WHAT IS EXPECTED: For the material below, please count the lines containing "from". Reply with the count alone.

DATA RECORDS:
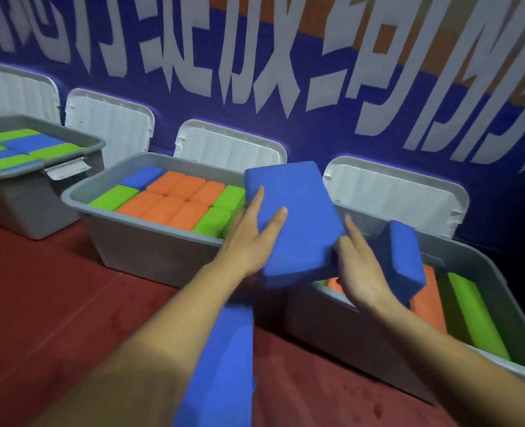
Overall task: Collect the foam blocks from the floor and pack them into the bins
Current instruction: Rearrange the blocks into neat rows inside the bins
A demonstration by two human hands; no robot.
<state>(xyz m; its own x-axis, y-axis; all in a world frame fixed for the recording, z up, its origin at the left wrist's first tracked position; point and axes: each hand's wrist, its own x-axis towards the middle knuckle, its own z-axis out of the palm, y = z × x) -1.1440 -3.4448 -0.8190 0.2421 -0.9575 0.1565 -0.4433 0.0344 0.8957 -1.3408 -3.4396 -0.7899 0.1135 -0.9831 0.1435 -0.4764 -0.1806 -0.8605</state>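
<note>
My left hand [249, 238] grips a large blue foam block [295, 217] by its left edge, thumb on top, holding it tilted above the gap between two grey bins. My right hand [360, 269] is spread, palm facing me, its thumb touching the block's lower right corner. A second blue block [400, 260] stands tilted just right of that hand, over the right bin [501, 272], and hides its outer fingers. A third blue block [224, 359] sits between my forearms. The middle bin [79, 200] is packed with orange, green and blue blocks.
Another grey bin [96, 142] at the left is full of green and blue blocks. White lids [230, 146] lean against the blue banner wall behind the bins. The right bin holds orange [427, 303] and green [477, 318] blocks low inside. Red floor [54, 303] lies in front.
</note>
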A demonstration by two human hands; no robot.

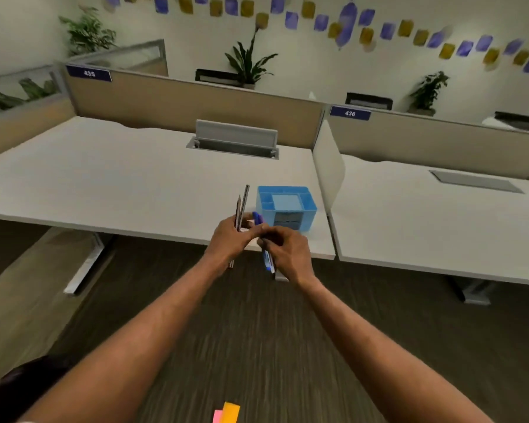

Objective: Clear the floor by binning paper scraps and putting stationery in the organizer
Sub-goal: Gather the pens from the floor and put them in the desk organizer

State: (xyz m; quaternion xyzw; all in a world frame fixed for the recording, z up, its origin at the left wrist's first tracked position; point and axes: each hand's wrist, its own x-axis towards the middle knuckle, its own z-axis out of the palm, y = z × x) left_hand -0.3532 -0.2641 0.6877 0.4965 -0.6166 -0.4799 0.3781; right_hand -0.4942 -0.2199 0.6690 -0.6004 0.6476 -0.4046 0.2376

REPLY TO THE TASK: 2